Breakdown of survey participants by profession

The goals of the survey were to determine user skills and research questions. We wanted to determine what questions users wanted to answer but currently were not able to, in order to ensure we incorporated the correct analytics into the system. Our survey had four main questions with response-based follow-ups, and choices to these questions ranged from not familiar/comfortable, generally familiar/comfortable, advanced, and expert (see Table 1).

Table 1 First four survey questions gauging respondents’ legal and technical skills

Our survey showed that the majority of our respondents do not have the necessary technical skills to conduct complex data analysis. In terms of searching for information, we found that 53% of the respondents were only comfortable with general keyword searching, which we denote as Generally Familiar, with 37% conducting advanced searches (Advanced), and only 10% had advanced coding skills to search for and construct complex queries (Expert). See Fig. 3. Similarly, 51% of respondents were comfortable reading graphs (Generally Familiar), 30% were able to use statistical tools (Advanced), and only 12% were able to build programs to extract information from data (Expert). Note that 8% of the respondents reported not being comfortable with data analysis (Not Familiar).

Fig. 3
figure 3

Participants’ self-ranked levels of data and legal expertise

Most of our potential users have a general understanding of the U.S. justice system. In terms of their legal knowledge, 10% were not familiar with the justice system (Not Familiar) while 41% were generally familiar with how the U.S. justice system works (Generally Familiar). The remaining 22% (Advanced) and 27% (Expert) had legal expertise in one or more areas respectively.

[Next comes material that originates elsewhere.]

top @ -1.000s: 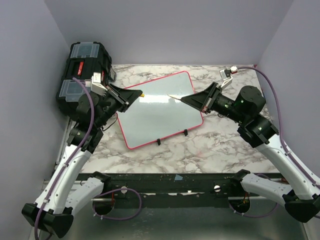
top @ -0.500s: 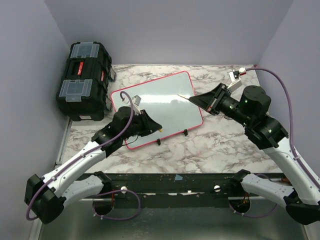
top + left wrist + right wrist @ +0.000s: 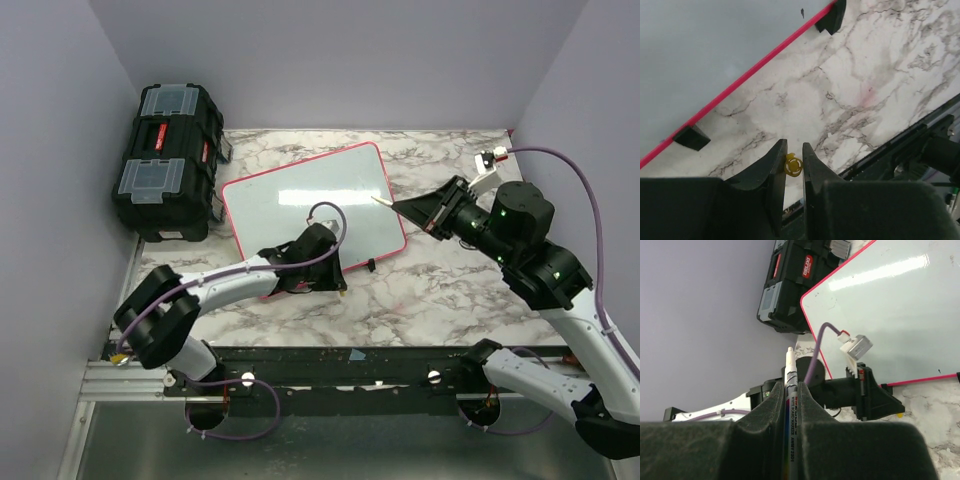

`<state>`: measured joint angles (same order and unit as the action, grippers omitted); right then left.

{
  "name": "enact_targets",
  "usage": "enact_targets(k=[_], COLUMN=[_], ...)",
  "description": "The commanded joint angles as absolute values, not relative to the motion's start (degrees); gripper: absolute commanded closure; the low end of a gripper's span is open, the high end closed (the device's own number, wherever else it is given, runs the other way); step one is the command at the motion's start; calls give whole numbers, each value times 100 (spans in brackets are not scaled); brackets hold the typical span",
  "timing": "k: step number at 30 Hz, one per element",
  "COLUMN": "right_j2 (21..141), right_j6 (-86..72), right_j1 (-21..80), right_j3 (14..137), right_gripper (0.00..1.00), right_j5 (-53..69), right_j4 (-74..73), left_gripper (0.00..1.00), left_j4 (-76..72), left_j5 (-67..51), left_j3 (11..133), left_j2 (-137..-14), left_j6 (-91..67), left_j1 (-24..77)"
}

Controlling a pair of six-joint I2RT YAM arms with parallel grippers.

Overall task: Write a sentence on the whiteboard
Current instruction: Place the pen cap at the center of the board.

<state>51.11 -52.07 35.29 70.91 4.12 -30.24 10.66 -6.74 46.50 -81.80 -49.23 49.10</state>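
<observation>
Where the marble-patterned tabletop [image 3: 450, 290] meets the left wall, a black plastic toolbox with clear lid compartments and a red label [image 3: 165, 160] stands at about ten o'clock from the whiteboard [image 3: 315, 205]. The whiteboard is a flat, glossy white board in a thin pink-red frame with rounded corners. It lies slightly skewed in the middle of the tabletop.

The left arm stretches low across the tabletop, and its end effector [image 3: 335, 282] is at six o'clock of the board, just off the near frame edge. In the left wrist view the two dark fingers [image 3: 775, 160] are clamped on a small round yellow plastic piece [image 3: 793, 165] seen end-on. Marble lies below them. The pink frame runs diagonally past at eleven o'clock, with two small black clips [image 3: 690, 137] on that edge.

The right end effector [image 3: 400, 208] is at three o'clock of the board. Its fingers are closed on a slim white marker pen with a printed barrel [image 3: 789, 367]. The pen's tip points toward nine o'clock and sits over the board's right margin. Whether the tip touches the surface cannot be told. The right wrist view looks along the pen, with the left arm's wrist and the board beyond it and the toolbox at twelve o'clock.
</observation>
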Motion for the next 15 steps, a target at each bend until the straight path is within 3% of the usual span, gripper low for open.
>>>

With regard to their litigation expertise, 8% were not familiar with litigation (Not Familiar), 63% of the respondents had a general understanding of civil and/or criminal procedures (Generally Familiar), 20% studied litigation (Advanced), and 10% were litigators (Expert).

We conducted analysis across all 4 dimensions, mapping responses to ordinal values 0 to 3, where 0 = Not Familiar and 3 = Expert. Figure 4 shows a scatterplot of the survey results. For simplicity, we only include analysis across legal expertise and data analytical expertise which show that few participants had both advanced legal and data analytical skills and in fact the majority of participants had low analytical skills. Based on our results, we generated four types of personas:

  1. (1)

    Basic Users- Low Legal and Technical Expertise (Lower Left Quadrant): 13 participants (25.5%) had low legal and low technical skills. We call these users Basic Users. These users were at most generally familiar with the US justice system and comfortable reading a quantitative graph, table, or chart.

  2. (2)

    Domain Experts- Legal Expertise with Low Technical Skills (Upper Left Quadrant): 17 participants (33.3%) had high legal expertise with low technical skills. This is our largest quadrant and we therefore name them our Domain Experts. These users have the domain knowledge with legal expertise in one or more areas of law, but lack statistical or coding skills.

  3. (3)

    Advanced Users- Technical Experts with Low Legal Expertise (Lower Right Quadrant): 13 participants (25.5%) had high technical but low legal expertise. We name these our Advanced Users, however, we note that only five of them had coding skills. In other words, while they had statistical skills to build visualizations, few could build programs (in R or Python for example) to extract information from data.

  4. (4)

    Legal Analysts- High Legal and Technical Expertise (Upper Right Quadrant): 8 participants (15.7%) had both high legal and technical expertise. We call these users Legal Analysts as they have legal expertise in one or more areas of law in addition to advanced data interpretation skills such that they could use statistical tools to build visualizations or even code. The smallest number of participants fell into this quadrant, as the majority of our participants with legal expertise did not have advanced technical experience. In fact, only one participant in this category reported being able to program to extract information from data, with no participant reporting having a high level of Legal Expertise as well as coding experience (the high/high category).

Fig. 4
figure 4

Scatterplot of Participants’ legal and data analytical skills

In order to find out more about their experiences with data, we also asked them questions pertaining to what types of questions they were currently trying to answer, what obstacles they encountered, and what questions they would like to explore but are unable to. Some examples we found for what participants were currently asking with the data, included: “Who was judge? Who was refugee in asylum case (name and other PII)?”; “Is there a relationship between characteristics of sentencing and the reentry process, including monetary sanctions and probationary requirements?”.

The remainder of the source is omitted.